THE TASK: Where a line of the listing below holds "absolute", add it to the tally; give only the final number.

MATERIAL PROVIDED:
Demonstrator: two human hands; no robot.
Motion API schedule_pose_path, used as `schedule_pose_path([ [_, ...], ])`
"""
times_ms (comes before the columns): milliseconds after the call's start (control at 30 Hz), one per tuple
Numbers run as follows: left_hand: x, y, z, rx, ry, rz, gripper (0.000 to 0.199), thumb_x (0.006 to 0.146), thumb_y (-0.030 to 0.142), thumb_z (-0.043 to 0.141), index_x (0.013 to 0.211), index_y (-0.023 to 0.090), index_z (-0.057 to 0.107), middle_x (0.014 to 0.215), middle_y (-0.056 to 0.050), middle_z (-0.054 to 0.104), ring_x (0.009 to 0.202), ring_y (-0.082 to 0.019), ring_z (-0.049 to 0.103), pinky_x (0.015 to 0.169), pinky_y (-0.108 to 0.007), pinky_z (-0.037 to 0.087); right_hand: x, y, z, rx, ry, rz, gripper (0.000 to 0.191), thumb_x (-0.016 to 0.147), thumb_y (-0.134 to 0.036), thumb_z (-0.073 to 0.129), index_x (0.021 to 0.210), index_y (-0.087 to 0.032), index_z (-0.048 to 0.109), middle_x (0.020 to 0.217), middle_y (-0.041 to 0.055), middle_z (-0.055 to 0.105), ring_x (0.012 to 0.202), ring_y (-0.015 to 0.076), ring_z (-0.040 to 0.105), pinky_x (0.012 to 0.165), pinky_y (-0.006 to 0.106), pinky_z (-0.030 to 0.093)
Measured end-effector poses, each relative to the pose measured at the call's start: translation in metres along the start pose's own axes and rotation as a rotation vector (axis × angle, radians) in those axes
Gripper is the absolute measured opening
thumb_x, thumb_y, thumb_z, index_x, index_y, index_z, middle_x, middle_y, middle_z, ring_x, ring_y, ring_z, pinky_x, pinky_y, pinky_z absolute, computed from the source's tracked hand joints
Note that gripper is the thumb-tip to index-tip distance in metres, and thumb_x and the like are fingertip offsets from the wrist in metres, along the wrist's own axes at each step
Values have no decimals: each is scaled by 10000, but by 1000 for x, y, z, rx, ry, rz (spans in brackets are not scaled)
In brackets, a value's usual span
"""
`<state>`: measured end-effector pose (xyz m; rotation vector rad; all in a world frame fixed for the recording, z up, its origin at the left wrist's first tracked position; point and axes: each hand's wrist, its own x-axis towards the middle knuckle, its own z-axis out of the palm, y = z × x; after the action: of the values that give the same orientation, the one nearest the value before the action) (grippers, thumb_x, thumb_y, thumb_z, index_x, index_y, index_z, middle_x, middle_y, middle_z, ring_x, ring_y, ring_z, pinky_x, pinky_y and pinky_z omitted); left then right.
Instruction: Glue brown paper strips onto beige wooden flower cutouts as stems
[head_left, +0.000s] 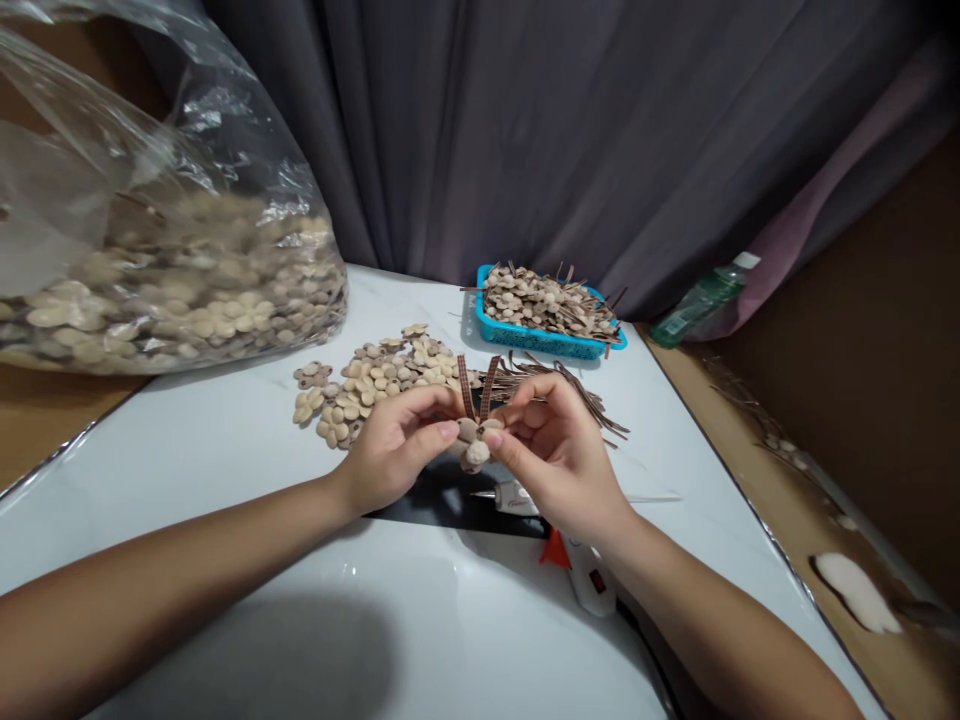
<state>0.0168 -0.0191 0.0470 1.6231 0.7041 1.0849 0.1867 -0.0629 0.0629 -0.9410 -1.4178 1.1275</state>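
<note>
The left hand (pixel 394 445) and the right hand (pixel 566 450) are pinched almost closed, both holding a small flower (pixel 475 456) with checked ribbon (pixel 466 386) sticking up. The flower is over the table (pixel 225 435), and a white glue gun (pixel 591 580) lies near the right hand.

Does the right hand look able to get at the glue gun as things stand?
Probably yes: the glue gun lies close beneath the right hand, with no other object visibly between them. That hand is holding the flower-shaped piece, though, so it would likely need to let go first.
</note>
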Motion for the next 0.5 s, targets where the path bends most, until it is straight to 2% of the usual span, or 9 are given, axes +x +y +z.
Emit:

TASK ANSWER: 2